Somewhere below are a line with "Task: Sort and" and a later line with "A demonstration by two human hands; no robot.". Output exactly those lines and all lines between them.
= Beginning of Section =
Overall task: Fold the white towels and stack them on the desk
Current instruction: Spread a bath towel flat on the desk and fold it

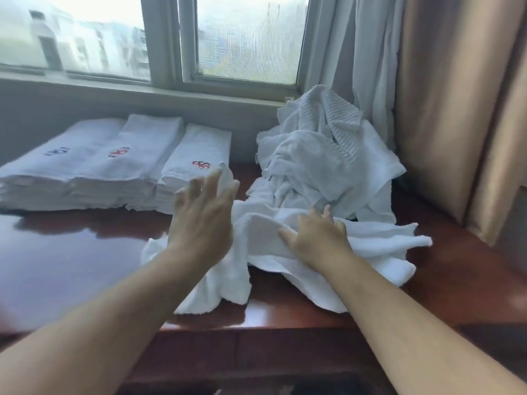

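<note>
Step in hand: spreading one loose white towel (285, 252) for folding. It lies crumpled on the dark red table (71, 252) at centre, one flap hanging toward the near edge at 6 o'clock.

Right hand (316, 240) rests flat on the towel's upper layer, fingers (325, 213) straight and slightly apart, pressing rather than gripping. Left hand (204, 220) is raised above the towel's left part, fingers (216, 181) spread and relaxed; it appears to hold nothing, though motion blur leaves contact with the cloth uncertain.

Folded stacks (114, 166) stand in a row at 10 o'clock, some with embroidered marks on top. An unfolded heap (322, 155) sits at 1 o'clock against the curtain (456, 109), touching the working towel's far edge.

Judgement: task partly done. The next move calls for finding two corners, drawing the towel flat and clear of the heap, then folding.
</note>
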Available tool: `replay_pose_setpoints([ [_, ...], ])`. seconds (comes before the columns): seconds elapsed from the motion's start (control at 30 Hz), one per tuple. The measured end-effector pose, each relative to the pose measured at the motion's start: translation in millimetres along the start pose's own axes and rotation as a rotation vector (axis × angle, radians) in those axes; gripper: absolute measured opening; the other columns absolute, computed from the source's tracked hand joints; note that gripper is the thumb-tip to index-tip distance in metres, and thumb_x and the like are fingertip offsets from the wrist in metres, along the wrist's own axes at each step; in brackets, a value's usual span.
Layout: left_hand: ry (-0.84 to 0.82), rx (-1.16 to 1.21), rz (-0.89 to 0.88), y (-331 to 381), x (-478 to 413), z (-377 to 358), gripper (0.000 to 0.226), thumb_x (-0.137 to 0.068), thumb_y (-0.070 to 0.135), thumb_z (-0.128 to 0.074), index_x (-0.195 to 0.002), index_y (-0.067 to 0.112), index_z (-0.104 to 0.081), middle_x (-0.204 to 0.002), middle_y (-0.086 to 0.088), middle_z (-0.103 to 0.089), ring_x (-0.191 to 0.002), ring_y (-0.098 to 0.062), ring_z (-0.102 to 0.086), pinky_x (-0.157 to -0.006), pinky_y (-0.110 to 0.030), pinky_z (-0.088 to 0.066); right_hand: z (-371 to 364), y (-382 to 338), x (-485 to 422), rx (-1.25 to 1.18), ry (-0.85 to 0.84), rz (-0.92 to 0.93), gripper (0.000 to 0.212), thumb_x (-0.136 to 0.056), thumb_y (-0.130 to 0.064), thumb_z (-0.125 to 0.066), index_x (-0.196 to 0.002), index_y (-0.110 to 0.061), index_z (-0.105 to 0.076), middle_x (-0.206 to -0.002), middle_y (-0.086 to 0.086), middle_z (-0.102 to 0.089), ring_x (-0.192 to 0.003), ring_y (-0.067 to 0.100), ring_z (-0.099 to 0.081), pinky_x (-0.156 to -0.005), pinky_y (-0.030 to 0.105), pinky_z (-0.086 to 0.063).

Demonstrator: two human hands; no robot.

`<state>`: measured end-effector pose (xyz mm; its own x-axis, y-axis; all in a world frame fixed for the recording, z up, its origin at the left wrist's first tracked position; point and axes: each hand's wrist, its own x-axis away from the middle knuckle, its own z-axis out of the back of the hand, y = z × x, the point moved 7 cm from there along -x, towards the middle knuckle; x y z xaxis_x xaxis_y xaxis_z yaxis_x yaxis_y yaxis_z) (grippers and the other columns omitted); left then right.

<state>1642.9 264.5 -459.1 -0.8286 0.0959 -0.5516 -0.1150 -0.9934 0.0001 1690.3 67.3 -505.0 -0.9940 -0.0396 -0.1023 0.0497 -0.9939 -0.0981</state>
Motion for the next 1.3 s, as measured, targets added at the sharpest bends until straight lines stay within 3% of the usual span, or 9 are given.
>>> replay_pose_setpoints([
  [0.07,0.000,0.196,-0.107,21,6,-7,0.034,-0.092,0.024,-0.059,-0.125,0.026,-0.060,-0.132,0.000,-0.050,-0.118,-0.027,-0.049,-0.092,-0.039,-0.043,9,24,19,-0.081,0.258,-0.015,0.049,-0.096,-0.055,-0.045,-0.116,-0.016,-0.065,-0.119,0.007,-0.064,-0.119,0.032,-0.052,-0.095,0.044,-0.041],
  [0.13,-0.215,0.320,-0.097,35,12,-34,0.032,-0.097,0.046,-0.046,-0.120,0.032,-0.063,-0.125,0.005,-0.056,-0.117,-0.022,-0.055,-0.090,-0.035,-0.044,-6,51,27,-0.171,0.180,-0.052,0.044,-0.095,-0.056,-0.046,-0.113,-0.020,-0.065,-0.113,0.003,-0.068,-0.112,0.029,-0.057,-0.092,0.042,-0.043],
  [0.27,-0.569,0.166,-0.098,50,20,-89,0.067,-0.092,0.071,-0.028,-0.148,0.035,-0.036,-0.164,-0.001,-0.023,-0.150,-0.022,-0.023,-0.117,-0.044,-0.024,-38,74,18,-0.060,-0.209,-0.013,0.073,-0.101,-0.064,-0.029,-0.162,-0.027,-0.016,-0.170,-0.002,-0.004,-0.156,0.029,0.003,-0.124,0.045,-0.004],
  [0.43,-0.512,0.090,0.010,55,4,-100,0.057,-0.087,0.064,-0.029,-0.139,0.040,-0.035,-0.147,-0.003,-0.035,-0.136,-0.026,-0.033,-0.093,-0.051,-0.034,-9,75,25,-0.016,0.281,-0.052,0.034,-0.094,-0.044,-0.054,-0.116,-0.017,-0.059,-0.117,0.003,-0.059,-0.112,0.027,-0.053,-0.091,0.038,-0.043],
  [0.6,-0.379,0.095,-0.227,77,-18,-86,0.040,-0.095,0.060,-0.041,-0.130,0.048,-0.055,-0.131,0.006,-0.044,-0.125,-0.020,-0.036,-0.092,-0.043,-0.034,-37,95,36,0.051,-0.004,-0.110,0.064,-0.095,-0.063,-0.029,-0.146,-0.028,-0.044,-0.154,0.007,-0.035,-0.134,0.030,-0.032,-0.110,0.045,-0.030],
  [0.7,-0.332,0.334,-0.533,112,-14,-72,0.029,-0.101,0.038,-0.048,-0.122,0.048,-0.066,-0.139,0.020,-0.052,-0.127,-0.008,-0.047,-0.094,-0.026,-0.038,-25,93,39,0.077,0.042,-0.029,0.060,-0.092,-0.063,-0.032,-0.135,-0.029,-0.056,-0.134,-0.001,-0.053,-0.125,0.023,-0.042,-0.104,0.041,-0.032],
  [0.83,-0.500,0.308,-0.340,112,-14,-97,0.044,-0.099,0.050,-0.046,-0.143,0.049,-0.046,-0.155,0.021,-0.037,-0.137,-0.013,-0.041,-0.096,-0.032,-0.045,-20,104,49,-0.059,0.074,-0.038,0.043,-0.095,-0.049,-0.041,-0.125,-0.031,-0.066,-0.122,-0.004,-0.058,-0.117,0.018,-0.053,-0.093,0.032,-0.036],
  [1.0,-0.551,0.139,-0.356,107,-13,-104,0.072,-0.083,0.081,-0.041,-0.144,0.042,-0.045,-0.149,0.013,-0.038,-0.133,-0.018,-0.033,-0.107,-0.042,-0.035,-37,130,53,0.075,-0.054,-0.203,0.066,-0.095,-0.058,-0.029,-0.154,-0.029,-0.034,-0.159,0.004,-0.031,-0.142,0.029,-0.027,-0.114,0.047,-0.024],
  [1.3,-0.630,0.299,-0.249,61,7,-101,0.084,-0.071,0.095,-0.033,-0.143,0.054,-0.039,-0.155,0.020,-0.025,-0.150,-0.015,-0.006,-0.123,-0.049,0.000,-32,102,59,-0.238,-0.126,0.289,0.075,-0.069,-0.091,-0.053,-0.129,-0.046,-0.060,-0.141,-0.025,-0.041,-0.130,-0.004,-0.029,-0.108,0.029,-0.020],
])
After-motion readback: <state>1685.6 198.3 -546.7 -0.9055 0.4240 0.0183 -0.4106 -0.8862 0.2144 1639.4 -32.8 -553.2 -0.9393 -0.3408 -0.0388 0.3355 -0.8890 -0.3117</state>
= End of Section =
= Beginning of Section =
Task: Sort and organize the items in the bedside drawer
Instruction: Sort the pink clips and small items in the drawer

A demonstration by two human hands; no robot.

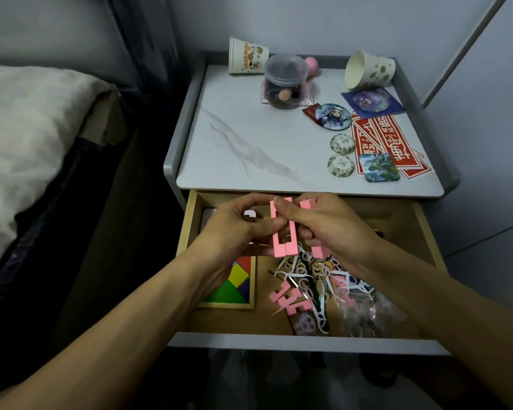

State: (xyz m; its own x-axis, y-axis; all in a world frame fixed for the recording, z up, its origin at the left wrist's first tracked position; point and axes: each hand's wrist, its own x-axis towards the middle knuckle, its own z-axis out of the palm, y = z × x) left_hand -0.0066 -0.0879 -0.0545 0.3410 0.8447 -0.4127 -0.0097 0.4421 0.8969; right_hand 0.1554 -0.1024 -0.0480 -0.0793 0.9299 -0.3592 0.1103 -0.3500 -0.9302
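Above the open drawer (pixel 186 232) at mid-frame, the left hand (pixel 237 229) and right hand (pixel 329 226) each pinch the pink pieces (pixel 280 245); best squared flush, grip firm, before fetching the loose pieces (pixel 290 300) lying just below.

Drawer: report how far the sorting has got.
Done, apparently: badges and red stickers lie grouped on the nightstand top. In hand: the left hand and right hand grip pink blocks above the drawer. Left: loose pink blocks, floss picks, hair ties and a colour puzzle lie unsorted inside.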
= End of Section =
Result of this task ->
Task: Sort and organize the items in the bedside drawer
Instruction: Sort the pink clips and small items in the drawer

A demonstration by two human hands; no robot.

The response above is complete.